▶ **Records**

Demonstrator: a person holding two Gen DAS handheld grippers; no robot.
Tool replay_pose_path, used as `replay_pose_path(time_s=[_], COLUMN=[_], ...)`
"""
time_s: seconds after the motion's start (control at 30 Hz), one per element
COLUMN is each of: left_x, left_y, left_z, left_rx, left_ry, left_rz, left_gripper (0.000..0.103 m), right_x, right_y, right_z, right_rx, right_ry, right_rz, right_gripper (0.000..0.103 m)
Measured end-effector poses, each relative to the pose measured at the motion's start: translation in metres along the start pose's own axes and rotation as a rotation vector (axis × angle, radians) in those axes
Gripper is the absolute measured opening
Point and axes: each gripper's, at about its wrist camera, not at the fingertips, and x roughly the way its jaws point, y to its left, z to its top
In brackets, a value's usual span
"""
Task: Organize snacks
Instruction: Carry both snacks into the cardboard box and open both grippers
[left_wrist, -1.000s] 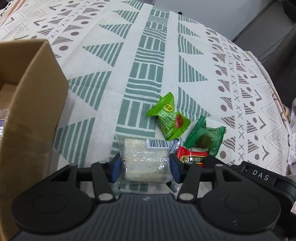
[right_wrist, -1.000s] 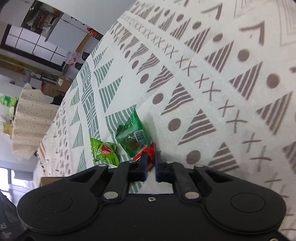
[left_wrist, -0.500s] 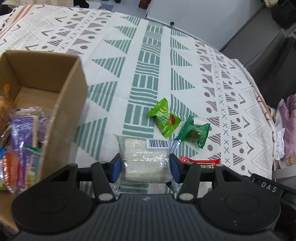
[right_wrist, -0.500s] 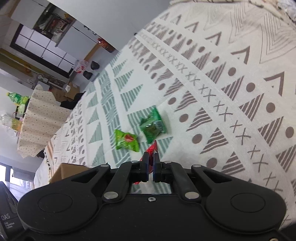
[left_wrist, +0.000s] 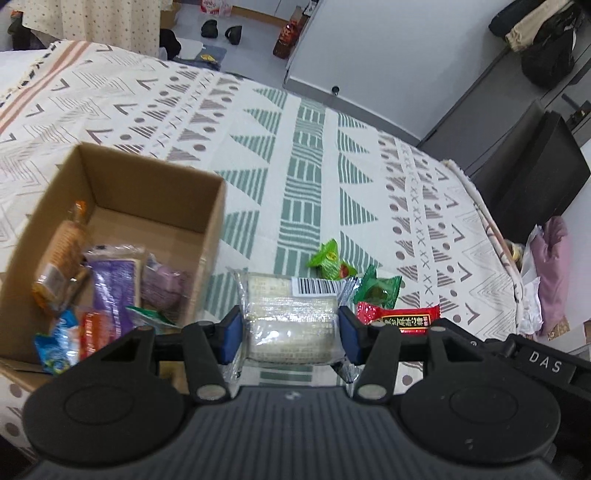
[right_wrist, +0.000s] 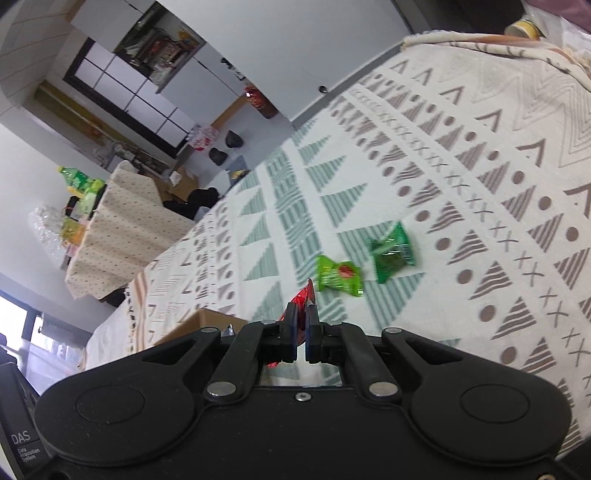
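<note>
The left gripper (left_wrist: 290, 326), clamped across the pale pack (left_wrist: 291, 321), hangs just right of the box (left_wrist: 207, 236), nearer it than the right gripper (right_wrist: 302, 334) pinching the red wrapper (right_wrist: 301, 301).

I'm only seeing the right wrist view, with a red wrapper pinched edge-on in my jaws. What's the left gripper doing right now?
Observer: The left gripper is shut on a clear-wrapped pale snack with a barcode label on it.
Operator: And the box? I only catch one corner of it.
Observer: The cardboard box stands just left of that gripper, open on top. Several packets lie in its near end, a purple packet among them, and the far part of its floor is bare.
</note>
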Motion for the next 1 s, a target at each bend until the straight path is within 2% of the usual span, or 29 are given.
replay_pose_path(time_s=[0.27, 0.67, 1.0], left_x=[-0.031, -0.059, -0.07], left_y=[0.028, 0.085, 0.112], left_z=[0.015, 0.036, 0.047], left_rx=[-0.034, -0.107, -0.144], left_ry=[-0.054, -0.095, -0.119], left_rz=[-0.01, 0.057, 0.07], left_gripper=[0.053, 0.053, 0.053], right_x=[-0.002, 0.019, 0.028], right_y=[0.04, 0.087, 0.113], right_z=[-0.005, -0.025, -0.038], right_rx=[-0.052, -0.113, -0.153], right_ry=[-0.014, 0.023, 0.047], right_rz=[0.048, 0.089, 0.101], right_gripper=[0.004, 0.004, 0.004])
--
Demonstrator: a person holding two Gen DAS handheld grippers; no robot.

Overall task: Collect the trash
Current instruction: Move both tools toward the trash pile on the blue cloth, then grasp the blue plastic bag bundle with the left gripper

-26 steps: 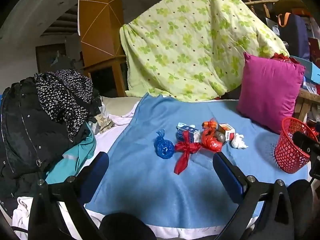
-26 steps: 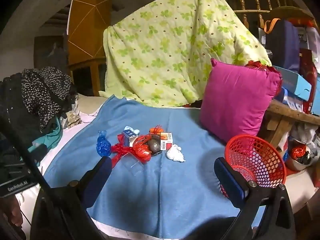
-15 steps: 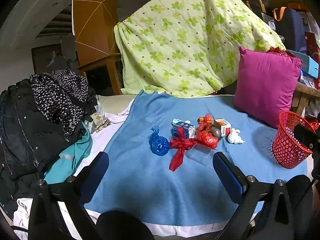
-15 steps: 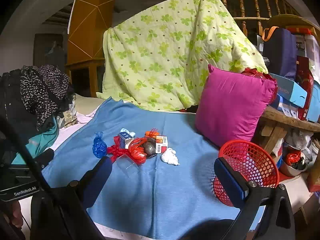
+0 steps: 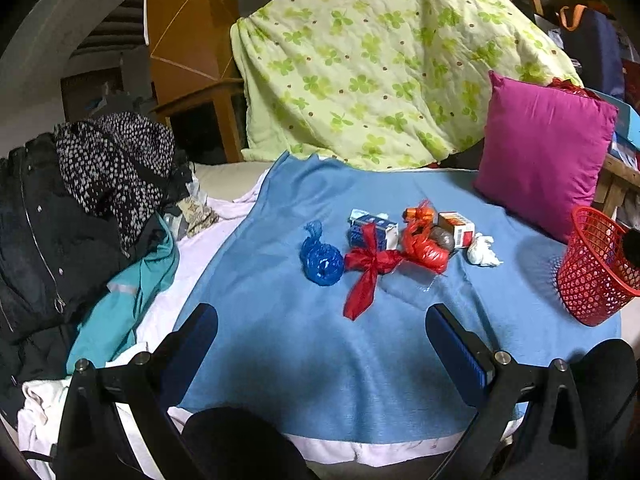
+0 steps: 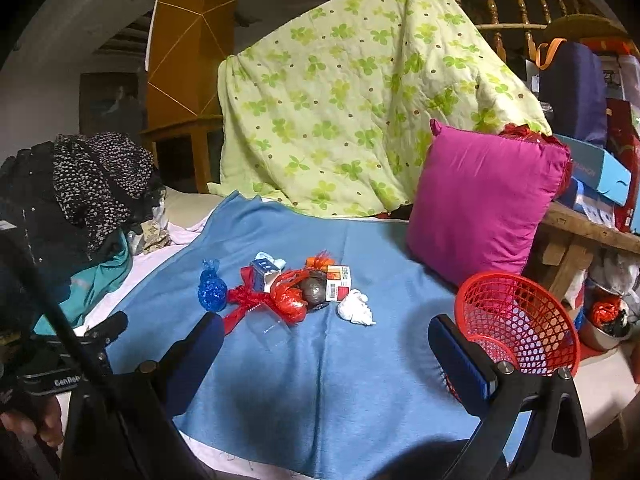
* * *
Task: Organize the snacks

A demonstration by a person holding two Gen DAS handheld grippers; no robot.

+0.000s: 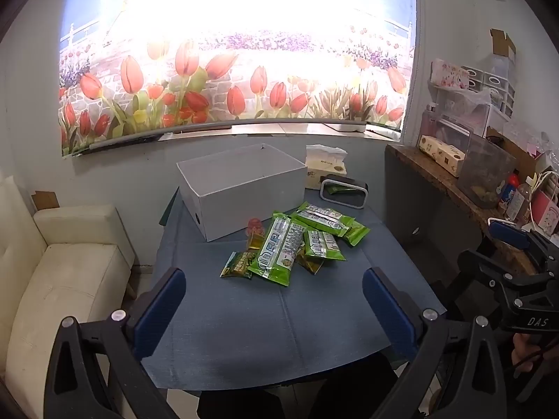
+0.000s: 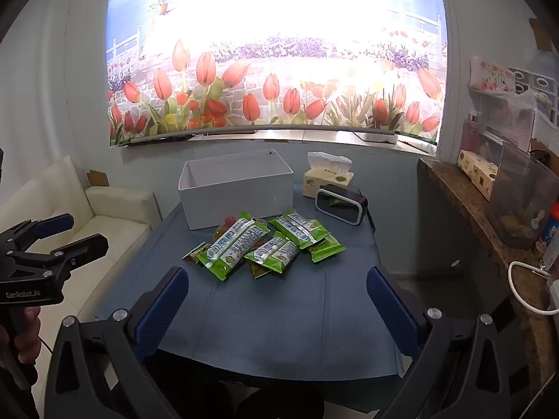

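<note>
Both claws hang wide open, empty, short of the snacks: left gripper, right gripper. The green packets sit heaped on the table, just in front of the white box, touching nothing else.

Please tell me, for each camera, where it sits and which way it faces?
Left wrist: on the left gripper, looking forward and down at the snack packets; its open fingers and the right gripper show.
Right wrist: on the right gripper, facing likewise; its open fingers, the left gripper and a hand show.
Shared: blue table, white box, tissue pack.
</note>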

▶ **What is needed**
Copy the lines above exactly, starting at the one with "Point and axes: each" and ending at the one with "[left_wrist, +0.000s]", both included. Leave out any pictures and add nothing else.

▶ **Response to this task**
Point and axes: each gripper's, at about its wrist camera, not at the fingertips, and x roughly the way its jaws point, y to its left, z to its top
In brackets, a value's usual span
"""
Task: Organize snacks
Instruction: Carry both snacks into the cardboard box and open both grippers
[left_wrist, -1.000s] 
[right_wrist, -1.000s] 
[left_wrist, -0.500s] 
[right_wrist, -0.500s] 
[left_wrist, +0.000s] 

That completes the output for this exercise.